In the logistic model, the net diversification rate decreases as regional diversity approaches its Keff. The exponential model is a particular case of the logistic model when Keff approaches infinity and, therefore, neither the origination rate nor the extinction rate depend on the standing diversities. In this scenario, diversity grows in an unlimited manner over time only truncated by the effect of mass extinctions and/or by the dynamics of the seafloor (creation versus destruction). Thus, the exponential model is as follows:

$$frac{partial Dleft(tright)}{partial t}=rho D$$

(6)

where the rate of change of diversity (the time derivative) is proportional to the standing diversity D such that the regional diversity will follow an exponential increase in time at a speed controlled by the temperature- and food-dependent net diversification rate. Even if analytical solutions exist for the steady-state equilibrium of the logistic and exponential functions, we solved the ordinary differential equations (4) and (6) using numerical methods with a time lag of 1 Myr to account for the spatially and temporally varying environmental constraints, seafloor dynamics and mass extinction events.
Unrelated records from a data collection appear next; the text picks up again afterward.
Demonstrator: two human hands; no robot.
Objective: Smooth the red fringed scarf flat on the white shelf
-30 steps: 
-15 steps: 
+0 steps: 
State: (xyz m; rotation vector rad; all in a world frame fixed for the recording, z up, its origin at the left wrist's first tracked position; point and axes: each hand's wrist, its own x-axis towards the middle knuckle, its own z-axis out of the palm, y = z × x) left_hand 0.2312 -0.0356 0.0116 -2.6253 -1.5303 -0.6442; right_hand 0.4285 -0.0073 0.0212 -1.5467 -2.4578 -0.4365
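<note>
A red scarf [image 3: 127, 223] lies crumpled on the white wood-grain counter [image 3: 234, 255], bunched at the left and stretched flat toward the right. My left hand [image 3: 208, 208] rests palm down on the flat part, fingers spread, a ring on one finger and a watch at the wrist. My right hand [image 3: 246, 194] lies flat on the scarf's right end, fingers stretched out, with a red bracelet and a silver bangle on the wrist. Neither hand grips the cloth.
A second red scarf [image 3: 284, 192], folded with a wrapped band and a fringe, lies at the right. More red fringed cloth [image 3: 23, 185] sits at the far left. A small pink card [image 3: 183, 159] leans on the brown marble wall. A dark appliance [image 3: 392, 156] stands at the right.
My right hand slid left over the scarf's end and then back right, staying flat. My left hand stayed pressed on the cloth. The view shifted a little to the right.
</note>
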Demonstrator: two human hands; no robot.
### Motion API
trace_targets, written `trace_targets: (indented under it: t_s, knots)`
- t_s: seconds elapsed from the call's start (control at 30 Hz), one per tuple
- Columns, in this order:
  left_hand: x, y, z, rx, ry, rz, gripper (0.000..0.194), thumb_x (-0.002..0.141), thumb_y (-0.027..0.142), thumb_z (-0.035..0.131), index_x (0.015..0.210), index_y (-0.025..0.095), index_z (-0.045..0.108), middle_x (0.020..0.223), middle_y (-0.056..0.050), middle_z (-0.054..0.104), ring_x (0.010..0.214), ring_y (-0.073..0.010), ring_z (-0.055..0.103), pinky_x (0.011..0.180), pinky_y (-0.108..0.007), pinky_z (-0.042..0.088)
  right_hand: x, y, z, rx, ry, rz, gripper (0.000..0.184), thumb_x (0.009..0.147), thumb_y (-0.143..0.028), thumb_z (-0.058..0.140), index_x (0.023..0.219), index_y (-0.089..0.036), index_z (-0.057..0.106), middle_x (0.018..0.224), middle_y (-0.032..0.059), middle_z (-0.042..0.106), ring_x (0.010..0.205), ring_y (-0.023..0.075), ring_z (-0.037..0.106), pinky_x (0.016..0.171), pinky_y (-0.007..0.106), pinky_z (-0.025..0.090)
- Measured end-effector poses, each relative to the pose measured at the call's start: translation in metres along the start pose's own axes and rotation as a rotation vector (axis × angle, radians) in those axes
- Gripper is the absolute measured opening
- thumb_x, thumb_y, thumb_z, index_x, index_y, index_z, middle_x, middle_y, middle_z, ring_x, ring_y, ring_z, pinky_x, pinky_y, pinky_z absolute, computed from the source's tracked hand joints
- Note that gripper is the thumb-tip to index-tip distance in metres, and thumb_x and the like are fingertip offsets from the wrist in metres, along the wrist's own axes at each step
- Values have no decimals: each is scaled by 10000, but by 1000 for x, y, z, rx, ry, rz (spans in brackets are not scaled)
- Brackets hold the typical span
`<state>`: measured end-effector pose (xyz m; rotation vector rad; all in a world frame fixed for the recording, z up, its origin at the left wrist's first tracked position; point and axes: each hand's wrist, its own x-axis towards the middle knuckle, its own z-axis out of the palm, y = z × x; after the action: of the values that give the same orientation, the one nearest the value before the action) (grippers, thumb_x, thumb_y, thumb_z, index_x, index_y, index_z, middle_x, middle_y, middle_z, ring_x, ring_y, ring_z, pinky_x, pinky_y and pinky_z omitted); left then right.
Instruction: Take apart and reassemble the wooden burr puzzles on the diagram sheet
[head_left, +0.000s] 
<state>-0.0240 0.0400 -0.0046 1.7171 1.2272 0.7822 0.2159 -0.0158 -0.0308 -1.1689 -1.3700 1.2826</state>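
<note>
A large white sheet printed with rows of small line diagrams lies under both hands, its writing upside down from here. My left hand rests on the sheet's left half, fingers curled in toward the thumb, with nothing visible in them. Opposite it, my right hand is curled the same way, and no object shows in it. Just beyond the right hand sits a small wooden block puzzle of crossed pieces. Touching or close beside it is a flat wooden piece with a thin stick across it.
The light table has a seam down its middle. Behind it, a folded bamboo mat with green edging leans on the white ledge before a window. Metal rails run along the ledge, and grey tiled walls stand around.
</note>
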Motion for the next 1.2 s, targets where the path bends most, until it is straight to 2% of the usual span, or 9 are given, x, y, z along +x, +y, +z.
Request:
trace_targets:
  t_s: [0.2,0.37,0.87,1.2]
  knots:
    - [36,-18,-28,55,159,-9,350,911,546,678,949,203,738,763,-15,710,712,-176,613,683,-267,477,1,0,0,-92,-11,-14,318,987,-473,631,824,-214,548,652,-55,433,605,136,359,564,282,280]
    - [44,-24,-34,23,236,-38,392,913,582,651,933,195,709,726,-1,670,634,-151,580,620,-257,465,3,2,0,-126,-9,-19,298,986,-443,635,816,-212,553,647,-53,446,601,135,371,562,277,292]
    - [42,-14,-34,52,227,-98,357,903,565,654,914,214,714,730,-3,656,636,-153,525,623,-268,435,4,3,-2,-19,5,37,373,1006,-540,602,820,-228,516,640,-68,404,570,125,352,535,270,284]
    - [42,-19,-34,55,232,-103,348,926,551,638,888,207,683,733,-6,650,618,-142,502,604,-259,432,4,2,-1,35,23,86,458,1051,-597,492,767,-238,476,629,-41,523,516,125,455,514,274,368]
As the analysis of global fossil diversity curves is unable to discern the causes of diversity loss during mass extinctions, our imputation of negative diversification rates could have overestimated the loss of diversity in those cases in which sea level fall, a factor already accounted for by our model, contributed to mass extinction. This effect was particularly recognizable across the Permian–Triassic mass extinction (Extended Data Fig. 6d–f), and supports previous claims that the decline in the global area of the shallow water shelf exacerbated the severity of the end-Permian mass extinction34.

Model coupling

As stated above, the coupled plate tectonic–palaeoelevation (palaeogeographical) model corresponds to a tracer-based model (a Lagrangian-based approach) that simulates and tracks the spatiotemporal dynamics of ocean and flooded continental points. The diversification models start at time 541 Ma with all active points having a D0 = 1 (one single genus everywhere) and we let points accumulate diversity heterogeneously with time according to seafloor age distributions (for ocean points) and the time that continents have been underwater (for flooded continental points). The ocean points are created at mid-ocean ridges and disappear primarily at subduction zones. Between their origin and demise, the points move following plate tectonic motions and we trace their positions while accumulating diversity. The flooded continental points begin to accumulate diversity from the moment that they are submerged, starting with a D value equal to the nearest neighbour flooded continental point with D > 1, thereby simulating a process of coastal recolonization (or immigration). The diversification process remains active while the seafloor points remain underwater, but it is interrupted, and D set to 0, in those continental points that emerge above sea level. Similarly, seafloor points corresponding to ocean domains disappear in subduction zones, and their diversity is lost. We track the geographical position of the ocean and flooded continental points approximately every 5 Myr, from 541 Ma to the present. Each and every one of the tracked points accumulates diversity over time at a different rate, which is modulated by the environmental history (seawater temperature and food availability) of each point, as described in equations (1)–(3). When a point arrives in an environment with a carrying capacity lower than the diversity it has accumulated through time, we reset the diversity of the point to the value of the carrying capacity, thereby simulating local extinction.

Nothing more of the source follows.